**YOUR INSTRUCTIONS:** The listing below contains a span that opens with the line containing "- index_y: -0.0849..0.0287" and closes with the line containing "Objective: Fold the". Return that span exactly.

**RECORDED DATA:**
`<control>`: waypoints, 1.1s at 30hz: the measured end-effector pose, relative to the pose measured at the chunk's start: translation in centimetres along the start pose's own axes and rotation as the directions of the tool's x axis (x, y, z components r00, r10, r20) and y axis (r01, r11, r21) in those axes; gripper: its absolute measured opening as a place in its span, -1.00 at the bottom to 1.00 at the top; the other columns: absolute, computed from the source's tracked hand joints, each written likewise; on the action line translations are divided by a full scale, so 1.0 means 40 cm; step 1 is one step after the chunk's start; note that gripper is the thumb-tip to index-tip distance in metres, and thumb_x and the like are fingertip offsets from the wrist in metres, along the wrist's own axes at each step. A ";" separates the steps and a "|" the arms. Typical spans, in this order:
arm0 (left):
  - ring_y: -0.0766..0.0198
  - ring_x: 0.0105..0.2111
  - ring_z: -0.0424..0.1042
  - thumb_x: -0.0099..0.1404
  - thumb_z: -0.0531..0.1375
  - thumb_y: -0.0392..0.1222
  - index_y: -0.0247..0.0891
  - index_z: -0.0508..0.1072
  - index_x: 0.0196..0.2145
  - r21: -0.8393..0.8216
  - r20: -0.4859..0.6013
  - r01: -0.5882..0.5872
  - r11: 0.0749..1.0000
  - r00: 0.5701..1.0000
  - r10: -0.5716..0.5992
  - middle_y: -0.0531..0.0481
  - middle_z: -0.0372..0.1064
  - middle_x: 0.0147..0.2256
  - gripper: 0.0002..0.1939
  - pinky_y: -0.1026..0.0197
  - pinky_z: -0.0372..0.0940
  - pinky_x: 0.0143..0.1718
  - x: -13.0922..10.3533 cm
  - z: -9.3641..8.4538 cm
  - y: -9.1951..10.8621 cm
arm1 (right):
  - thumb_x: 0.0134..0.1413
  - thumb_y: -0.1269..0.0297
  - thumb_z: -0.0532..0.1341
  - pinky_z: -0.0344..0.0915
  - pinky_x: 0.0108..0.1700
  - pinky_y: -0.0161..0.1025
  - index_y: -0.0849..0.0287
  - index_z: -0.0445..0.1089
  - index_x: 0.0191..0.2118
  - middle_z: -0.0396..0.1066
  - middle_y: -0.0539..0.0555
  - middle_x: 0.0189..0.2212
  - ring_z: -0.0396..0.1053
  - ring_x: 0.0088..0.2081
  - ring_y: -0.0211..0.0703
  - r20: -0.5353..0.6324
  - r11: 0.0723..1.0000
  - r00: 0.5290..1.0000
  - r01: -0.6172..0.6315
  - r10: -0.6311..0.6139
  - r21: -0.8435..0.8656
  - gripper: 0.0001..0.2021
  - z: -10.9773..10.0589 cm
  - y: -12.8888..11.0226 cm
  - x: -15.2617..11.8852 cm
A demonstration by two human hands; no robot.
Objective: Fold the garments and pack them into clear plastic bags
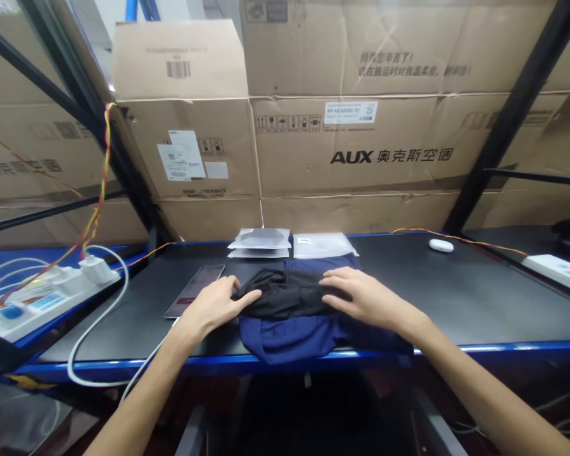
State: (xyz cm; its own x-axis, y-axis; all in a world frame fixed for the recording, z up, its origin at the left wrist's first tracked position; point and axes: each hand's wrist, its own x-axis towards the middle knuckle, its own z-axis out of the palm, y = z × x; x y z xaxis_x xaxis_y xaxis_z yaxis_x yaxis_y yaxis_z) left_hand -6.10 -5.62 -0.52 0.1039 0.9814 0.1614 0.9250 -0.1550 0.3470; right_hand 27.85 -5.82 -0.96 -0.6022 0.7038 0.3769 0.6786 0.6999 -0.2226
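A bundle of black cloth (285,294) lies loosely folded at the middle of the black tabletop, on top of navy blue fabric (289,335) that droops over the front edge. At the bundle's left end is my left hand (218,301), its thumb stretched onto the black cloth and its other fingers near the far side. My right hand (354,294) rests over the right end, fingers spread and touching the cloth, with no firm grip visible. The undersides of both hands are hidden. Left of my left hand lies a smartphone (197,288) joined to a white cable.
Flat clear packets (259,244) and a white packet (325,246) lie behind the cloth. A white earbud case (441,246) sits farther right. Power strips stand at left (57,297) and right (558,271). Cardboard (384,183) walls the back between black metal posts.
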 end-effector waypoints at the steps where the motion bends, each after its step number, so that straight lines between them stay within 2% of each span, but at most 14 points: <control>1: 0.06 -0.39 0.43 0.19 0.10 0.41 -0.22 0.42 -0.38 0.015 0.003 0.042 0.999 0.999 -0.042 -0.09 0.45 -0.41 -0.43 0.14 0.18 -0.37 -0.007 -0.001 -0.002 | 0.29 0.03 0.13 0.22 0.22 0.01 0.06 0.40 0.15 0.36 0.16 0.18 0.29 0.19 0.09 0.040 1.000 0.999 0.018 -0.019 0.020 -0.59 0.009 -0.016 0.012; 4: 0.15 -0.51 0.35 0.21 0.08 0.39 -0.19 0.32 -0.51 0.051 0.046 0.066 0.997 0.997 -0.068 -0.01 0.37 -0.53 -0.45 0.19 0.08 -0.46 -0.016 0.002 -0.005 | 0.29 -0.01 0.12 0.10 0.32 0.04 0.14 0.28 0.27 0.20 0.20 0.29 0.14 0.30 0.13 0.162 0.996 0.985 0.050 -0.061 0.067 -0.46 0.037 -0.050 0.038; 7: 0.21 -0.48 0.33 0.24 0.12 0.26 -0.19 0.27 -0.50 0.008 0.088 -0.038 0.999 0.995 0.037 0.06 0.35 -0.51 -0.54 0.24 0.08 -0.44 -0.011 0.008 -0.003 | 0.29 0.02 0.13 0.10 0.32 0.05 0.19 0.28 0.28 0.20 0.22 0.28 0.13 0.31 0.16 0.256 0.997 0.965 0.041 -0.057 0.067 -0.46 0.056 -0.067 0.050; 10: 0.25 -0.45 0.32 0.24 0.16 0.10 -0.19 0.27 -0.44 -0.063 0.029 -0.091 0.994 0.995 0.092 0.10 0.34 -0.48 -0.69 0.25 0.11 -0.41 0.000 0.011 0.004 | 0.29 0.04 0.13 0.10 0.32 0.03 0.18 0.28 0.28 0.18 0.20 0.29 0.14 0.30 0.15 0.289 0.998 0.956 0.033 -0.048 0.059 -0.47 0.057 -0.070 0.053; 13: 0.28 -0.45 0.32 0.24 0.16 -0.01 -0.19 0.29 -0.40 -0.151 -0.095 -0.095 0.984 0.992 0.081 0.13 0.35 -0.47 -0.78 0.26 0.15 -0.39 0.011 0.008 0.024 | 0.31 -0.01 0.10 0.08 0.33 -0.02 0.11 0.25 0.29 0.18 0.14 0.30 0.13 0.31 0.06 0.289 0.994 0.956 0.028 -0.057 0.103 -0.46 0.040 -0.055 0.044; 16: 0.29 -0.43 0.39 0.24 0.18 -0.05 -0.19 0.31 -0.35 -0.302 -0.239 -0.123 0.945 0.970 0.050 0.12 0.43 -0.41 -0.82 0.28 0.22 -0.35 0.020 0.006 0.063 | 0.33 -0.04 0.06 0.07 0.34 -0.01 0.09 0.26 0.29 0.20 0.13 0.29 0.14 0.31 0.02 0.235 0.992 0.972 -0.013 -0.017 0.127 -0.47 0.018 -0.016 0.020; 19: 0.26 -0.42 0.47 0.27 0.18 -0.04 -0.18 0.35 -0.23 -0.470 -0.302 -0.167 0.867 0.953 0.021 0.10 0.50 -0.39 -0.81 0.27 0.29 -0.35 0.029 0.018 0.126 | 0.31 -0.03 0.09 0.08 0.33 0.09 0.11 0.34 0.23 0.24 0.17 0.27 0.14 0.30 0.08 0.150 0.993 0.986 -0.090 0.078 0.075 -0.50 0.004 0.040 -0.017; 21: 0.20 -0.34 0.52 0.30 0.17 -0.04 -0.18 0.39 -0.15 -0.526 -0.311 -0.227 0.820 0.948 0.063 0.06 0.54 -0.35 -0.77 0.23 0.35 -0.29 0.033 0.039 0.176 | 0.29 -0.03 0.11 0.09 0.32 0.15 0.10 0.41 0.17 0.29 0.19 0.23 0.16 0.29 0.13 0.104 0.992 0.989 -0.115 0.109 0.048 -0.53 0.002 0.071 -0.041; 23: 0.16 -0.17 0.53 0.31 0.18 -0.10 -0.18 0.44 -0.13 -0.514 -0.331 -0.317 0.797 0.931 0.157 0.03 0.55 -0.20 -0.79 0.19 0.37 -0.10 0.037 0.071 0.223 | 0.28 -0.04 0.12 0.09 0.31 0.19 0.10 0.43 0.14 0.33 0.19 0.21 0.17 0.28 0.16 0.103 0.990 0.987 -0.132 0.127 0.042 -0.53 0.003 0.089 -0.061; 26: 0.17 -0.11 0.52 0.32 0.17 -0.20 -0.12 0.49 -0.10 -0.378 -0.219 -0.446 0.811 0.894 0.390 0.04 0.55 -0.13 -0.79 0.16 0.36 -0.01 0.037 0.130 0.272 | 0.30 -0.05 0.09 0.05 0.33 0.20 0.06 0.41 0.16 0.34 0.14 0.20 0.16 0.29 0.15 0.127 0.987 0.984 -0.139 0.128 0.083 -0.54 0.005 0.096 -0.082; 28: 0.13 -0.09 0.51 0.29 0.21 -0.22 -0.14 0.53 -0.13 -0.257 -0.123 -0.542 0.800 0.840 0.529 0.00 0.55 -0.12 -0.80 0.11 0.33 0.04 0.034 0.163 0.286 | 0.33 -0.04 0.05 0.01 0.35 0.19 0.03 0.38 0.20 0.32 0.09 0.22 0.13 0.31 0.11 0.130 0.982 0.982 -0.151 0.136 0.114 -0.54 0.003 0.100 -0.091; 30: 0.08 -0.03 0.48 0.29 0.24 -0.17 -0.17 0.54 -0.13 -0.185 -0.065 -0.605 0.774 0.794 0.605 -0.06 0.54 -0.08 -0.80 0.05 0.28 0.11 0.029 0.180 0.288 | 0.35 -0.02 0.02 0.00 0.36 0.17 0.04 0.35 0.22 0.30 0.07 0.23 0.09 0.33 0.08 0.114 0.976 0.981 -0.172 0.157 0.133 -0.54 -0.002 0.111 -0.101; 33: 0.06 0.06 0.42 0.33 0.23 -0.05 -0.18 0.54 -0.09 -0.209 -0.044 -0.625 0.752 0.774 0.631 -0.09 0.51 -0.02 -0.74 0.03 0.22 0.18 0.019 0.171 0.286 | 0.35 -0.02 0.02 -0.01 0.36 0.18 0.04 0.34 0.23 0.26 0.07 0.26 0.00 0.37 0.09 0.069 0.972 0.979 -0.197 0.190 0.128 -0.53 -0.008 0.138 -0.118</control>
State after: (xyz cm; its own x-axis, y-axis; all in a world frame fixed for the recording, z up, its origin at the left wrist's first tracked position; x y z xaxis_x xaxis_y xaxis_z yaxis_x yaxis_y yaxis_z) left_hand 7.06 -5.87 -2.77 0.6481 0.6571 0.3850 0.5542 -0.7536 0.3534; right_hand 34.55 -5.32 -3.69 -0.4900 0.8304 0.2653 0.7246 0.5572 -0.4055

**EXPECTED OUTPUT:**
  - index_y: -0.0849..0.0287
  - index_z: -0.0445..0.1089
  - index_x: 0.0191..0.2118
  - middle_z: -0.0396..0.1066
  - middle_y: -0.0539..0.0555
  - middle_x: 0.0189..0.2212
  - ring_z: -0.0396..0.1053
  - ring_x: 0.0088..0.2081
  - ring_y: -0.0211..0.0703
  - r20: -0.5353..0.6324
  - r11: 0.0723..1.0000
  - r00: 0.5290..1.0000
  - r01: -0.6172..0.6315
  - r10: -0.6311..0.6139
  - r21: -0.8435..0.8656
  - gripper: 0.0001..0.2021
  - z: -10.9773..10.0589 cm
  - y: -12.8888..11.0226 cm
  - x: -15.2617..11.8852 cm
A demonstration by two human hands; no robot.
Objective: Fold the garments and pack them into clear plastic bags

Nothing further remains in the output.